DIRECTIONS:
Only the count is needed. Count the lines below with the word "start" in them.

===== DATA BLOCK

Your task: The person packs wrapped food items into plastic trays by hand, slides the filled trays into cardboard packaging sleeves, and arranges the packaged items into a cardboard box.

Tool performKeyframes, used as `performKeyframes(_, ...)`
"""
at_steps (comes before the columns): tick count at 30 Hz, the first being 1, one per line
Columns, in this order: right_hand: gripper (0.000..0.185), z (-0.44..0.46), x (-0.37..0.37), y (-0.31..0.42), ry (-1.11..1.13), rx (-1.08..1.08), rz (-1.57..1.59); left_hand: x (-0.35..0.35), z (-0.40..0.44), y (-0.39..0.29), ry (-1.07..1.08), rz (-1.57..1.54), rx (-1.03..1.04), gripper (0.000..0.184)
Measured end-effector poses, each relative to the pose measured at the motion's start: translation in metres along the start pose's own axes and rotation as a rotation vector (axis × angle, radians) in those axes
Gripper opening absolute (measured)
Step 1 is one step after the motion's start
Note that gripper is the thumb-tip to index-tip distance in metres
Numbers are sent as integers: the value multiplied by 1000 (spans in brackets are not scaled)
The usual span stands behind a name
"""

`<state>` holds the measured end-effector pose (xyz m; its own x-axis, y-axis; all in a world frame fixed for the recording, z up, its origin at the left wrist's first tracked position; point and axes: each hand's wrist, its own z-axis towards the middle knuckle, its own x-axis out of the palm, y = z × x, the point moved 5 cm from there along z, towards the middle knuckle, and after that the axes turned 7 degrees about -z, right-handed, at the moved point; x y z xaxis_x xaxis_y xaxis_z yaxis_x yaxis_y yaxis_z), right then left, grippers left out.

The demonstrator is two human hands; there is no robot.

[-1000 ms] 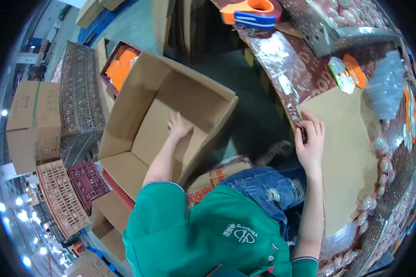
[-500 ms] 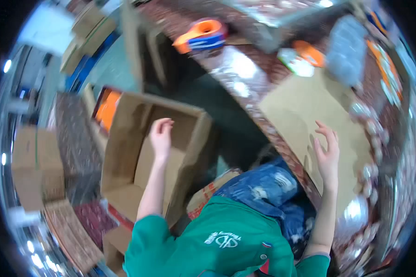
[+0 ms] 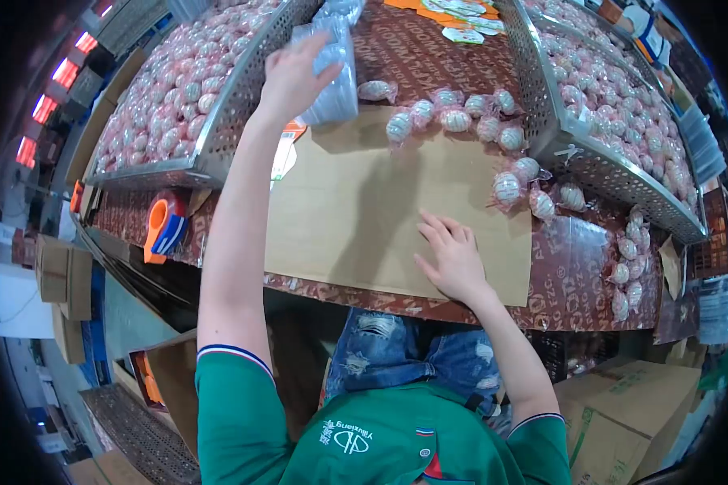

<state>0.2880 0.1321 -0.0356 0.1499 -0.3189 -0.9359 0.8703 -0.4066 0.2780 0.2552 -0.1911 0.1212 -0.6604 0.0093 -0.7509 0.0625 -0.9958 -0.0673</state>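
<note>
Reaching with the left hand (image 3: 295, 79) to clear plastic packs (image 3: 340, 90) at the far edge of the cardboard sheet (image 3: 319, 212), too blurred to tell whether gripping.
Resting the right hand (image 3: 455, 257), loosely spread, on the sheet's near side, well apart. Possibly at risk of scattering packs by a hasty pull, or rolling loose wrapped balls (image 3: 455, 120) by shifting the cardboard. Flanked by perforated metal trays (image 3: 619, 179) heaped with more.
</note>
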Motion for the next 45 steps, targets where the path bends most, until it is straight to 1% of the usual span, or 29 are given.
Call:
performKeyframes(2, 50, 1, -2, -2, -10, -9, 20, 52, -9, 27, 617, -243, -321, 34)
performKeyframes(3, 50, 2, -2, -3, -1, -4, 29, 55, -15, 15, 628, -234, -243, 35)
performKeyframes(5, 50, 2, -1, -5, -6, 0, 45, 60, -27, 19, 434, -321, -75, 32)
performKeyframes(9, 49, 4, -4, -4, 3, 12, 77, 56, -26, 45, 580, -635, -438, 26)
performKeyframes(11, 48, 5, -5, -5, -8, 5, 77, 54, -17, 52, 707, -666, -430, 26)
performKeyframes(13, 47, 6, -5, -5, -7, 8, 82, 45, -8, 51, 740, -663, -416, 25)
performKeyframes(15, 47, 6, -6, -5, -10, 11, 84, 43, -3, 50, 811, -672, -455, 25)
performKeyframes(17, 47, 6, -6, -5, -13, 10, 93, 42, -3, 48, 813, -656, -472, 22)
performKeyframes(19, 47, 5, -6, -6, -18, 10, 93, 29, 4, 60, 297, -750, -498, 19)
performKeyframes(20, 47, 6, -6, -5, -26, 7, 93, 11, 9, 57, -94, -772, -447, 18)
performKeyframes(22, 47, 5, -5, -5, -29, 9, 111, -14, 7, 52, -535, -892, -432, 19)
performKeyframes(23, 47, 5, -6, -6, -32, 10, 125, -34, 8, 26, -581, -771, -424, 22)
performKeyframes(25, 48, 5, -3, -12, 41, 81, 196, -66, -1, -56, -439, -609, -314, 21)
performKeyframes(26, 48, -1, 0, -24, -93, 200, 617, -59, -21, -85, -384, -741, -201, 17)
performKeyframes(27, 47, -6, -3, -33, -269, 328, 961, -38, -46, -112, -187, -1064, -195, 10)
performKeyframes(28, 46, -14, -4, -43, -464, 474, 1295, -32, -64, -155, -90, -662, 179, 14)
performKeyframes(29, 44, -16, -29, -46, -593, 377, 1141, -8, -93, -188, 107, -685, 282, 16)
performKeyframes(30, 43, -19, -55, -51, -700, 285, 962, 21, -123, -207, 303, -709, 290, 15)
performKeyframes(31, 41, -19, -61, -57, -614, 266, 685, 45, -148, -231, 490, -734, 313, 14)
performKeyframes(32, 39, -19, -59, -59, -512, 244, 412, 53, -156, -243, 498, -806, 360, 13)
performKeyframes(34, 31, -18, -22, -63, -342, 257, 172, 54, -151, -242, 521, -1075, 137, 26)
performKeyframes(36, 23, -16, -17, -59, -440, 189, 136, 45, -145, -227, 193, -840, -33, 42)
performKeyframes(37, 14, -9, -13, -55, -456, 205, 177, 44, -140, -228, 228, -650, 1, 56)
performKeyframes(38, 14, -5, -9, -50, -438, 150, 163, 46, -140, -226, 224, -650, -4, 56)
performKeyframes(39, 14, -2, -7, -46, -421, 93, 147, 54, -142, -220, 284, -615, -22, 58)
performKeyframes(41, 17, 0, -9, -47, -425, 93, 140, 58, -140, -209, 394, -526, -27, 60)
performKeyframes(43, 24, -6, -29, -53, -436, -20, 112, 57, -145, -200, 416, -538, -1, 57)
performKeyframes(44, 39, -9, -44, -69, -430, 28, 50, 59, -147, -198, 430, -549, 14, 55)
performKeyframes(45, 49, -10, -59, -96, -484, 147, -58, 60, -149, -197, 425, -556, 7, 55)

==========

EXERCISE SOLUTION:
2